# Hi!

Today we'll get back to Neural Networks and take a look at how image processing is done. We'll talk about current state-of the art approach - Convolutional Neural Networks. We'll also talk about a brand new approach - Capsule Networks - that may or may not dethrone CNNs in the future ;) 

In [None]:
import tensorflow as tf
import numpy as np
import matplotlib.pyplot as plt

from ipywidgets import interact, fixed
import ipywidgets as widgets

from __future__ import absolute_import
from __future__ import division
from __future__ import print_function

tf.logging.set_verbosity(tf.logging.INFO)

### Data loading
As a very basic example of images, the MNIST dataset will accompaby us through the rest of the lab.

In [None]:
from tensorflow.examples.tutorials.mnist import input_data
mnist = input_data.read_data_sets('MNIST_data', one_hot=True)

Let's explore it!

In [None]:
def present_mnist(i):
    pixels = mnist.train.images[i].reshape(28,28)
    plt.imshow(pixels, cmap='gray')
    labels = mnist.train.labels[i]
    print(labels)
    print(np.argmax(labels))
    
    
print(mnist.train.images.shape)
print(mnist.train.labels.shape)
print(mnist.test.images.shape)
print(mnist.test.labels.shape)

# notice that the data is already normalized. Yay!
print(mnist.train.images.max()) 
print(mnist.train.images.min())

interact(present_mnist,
        i=widgets.IntSlider(min=0, max=100)
        )

## Let's classify it!

We've already discussed various vays to approach classification of this dataset. 
We'll rephrase some of them below. You can find further explanations in **lab4**.

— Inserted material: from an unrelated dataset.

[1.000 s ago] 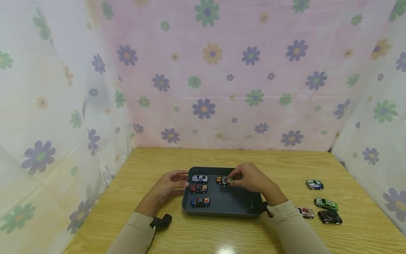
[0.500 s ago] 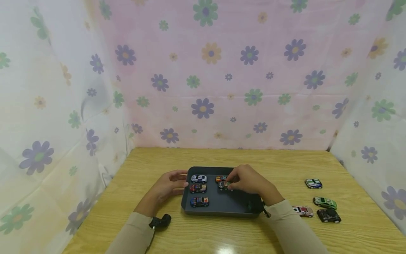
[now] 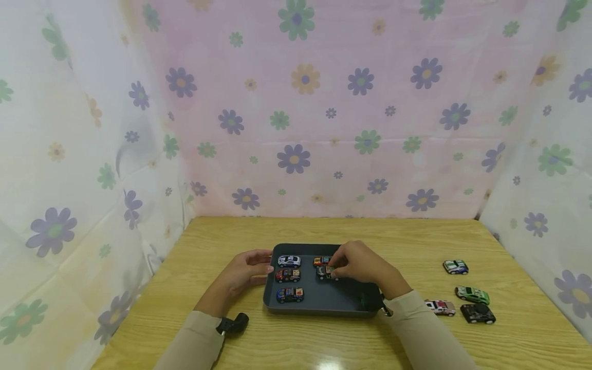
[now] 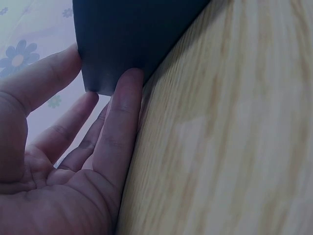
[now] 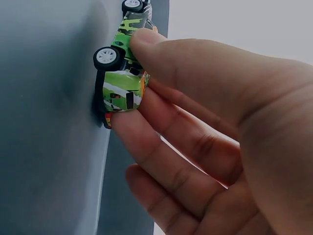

### It's always good to start with linear classifier

Which, as you may remember is essentially a matrix multiplication!
But, for the educational value of this example not to be lost on us, let's now implement it in Tensorflow!

In [None]:
# if you want to deal with low-level variables in tf, everything happens inside a Session
outside_W = None
with tf.Session() as sess:
    # in tensorflow you build computational graphs from variables and operations on them
    # and then you can evaluate their outputs based on what you input
    # you can think of placeholders as such inputs
    
    # X = features vector (28 x 28 = 784) - we'll deal with bias differently this time
    X = tf.placeholder(tf.float32, shape=(None, 784)) 
    # L = labels vector - shape 10 because we've got 10 possible classes
    L = tf.placeholder(tf.float32, shape=(None, 10))
    # W - weights matrix
    W = tf.Variable(tf.random_uniform((784,10)))
    # b - bias weights - we can simply add them to the output of X @ W multiplication
    b = tf.Variable(tf.random_uniform((1,10)))
    sess.run(tf.global_variables_initializer())
    # Y - the outputs of our model - defined as a computation!
    Y = X @ W + b
    # this is a built-in method to calculate loss 
    loss = tf.reduce_mean(tf.nn.softmax_cross_entropy_with_logits(labels=L, logits=Y))
    
    # this is built-in Gradient Descent
    train_step = tf.train.GradientDescentOptimizer(0.1).minimize(loss)
    
    correct_prediction = tf.equal(tf.argmax(Y,axis=1), tf.argmax(L,axis=1))
    
    # this dictionary will tell tensorflow what values to pass to which placeholder (input)
    # when we evaluate a computational graph
    # here, we pass test images and their respective labels to X and L respectively
    eval_dict = {X: mnist.test.images, L: mnist.test.labels}
    loss_history = []
    
    num_iterations = 1000
    batch_size = 1000
    
    for i in range(num_iterations):
        # for the training to go quicker, we'll use stochastic gradient descent
        # in each iteration we train the model on a random batch of data
        batch = mnist.train.next_batch(batch_size)
        # analogous to eval_dict
        train_dict = {X: batch[0], L: batch[1]}
        # one full training step
        train_step.run(feed_dict=train_dict)
        # evaluating the loss after an iteration
        loss_tmp = loss.eval(feed_dict=eval_dict)
        loss_history.append(loss_tmp)
        
    # evaluating the accuracy after training
    accuracy_test = tf.reduce_mean(tf.cast(correct_prediction, tf.float32))
    print('final accuracy on test data:', accuracy_test.eval(feed_dict=eval_dict))
    print('loss graph:')
    plt.plot(list(range(num_iterations)), loss_history)
    outside_W = sess.run(W) # a litle something that will let us keep the final value of W 
    
            

We should achieve about 88% accuracy. Not bad! 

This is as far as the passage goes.